The last task of the day was for me to read to the class from Danny, the Champion of the World, by Roald Dahl. I read to them about the Big Friendly Giant, who catches children’s dreams in glass bottles and makes magic powders out of them. “A dream,” I read, “as it goes drifting through the night air, makes a tiny little buzzing humming sound, a sound so soft and low it is impossible for ordinary people to hear it.” I looked up. The whole class was motionless. Carlton’s head was up; Ian’s head was up; Nash’s head was up; the tattletale girls were all intent on hearing every word I was saying. Everyone was listening. I kept going. I got to the part where the Big Friendly Giant uses a long blowpipe to blow his dream powders into children’s rooms. The sleeping child breathes in the powder, and begins dreaming a marvelous dream. “Wow,” I said. “Should I read some more?”
“YES,” said the class.
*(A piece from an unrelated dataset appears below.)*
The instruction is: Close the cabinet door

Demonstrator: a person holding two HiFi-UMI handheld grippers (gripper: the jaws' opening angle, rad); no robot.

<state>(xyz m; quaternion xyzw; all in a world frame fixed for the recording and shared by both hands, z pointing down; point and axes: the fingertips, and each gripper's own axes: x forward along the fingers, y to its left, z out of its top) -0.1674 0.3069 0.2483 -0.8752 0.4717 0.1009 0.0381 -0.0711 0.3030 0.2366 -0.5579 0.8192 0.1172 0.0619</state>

It was the first time they’d spoken in unison since they’d said “I will be the best that I can be” at the beginning of the day.
“You’re an awesome storyteller,” said Nadia.
At the end of the day, I thanked each of them for spending the day with me, and some of them thanked me for being their sub. “Nash,” I said, “you were going totally nuts in the middle of the day, and now you’ve pulled it together.”
“I’m like that,” Nash said. “I’m wild, and then I calm down.”
“Well, thanks.”
The buses were announced, and then the class was gone.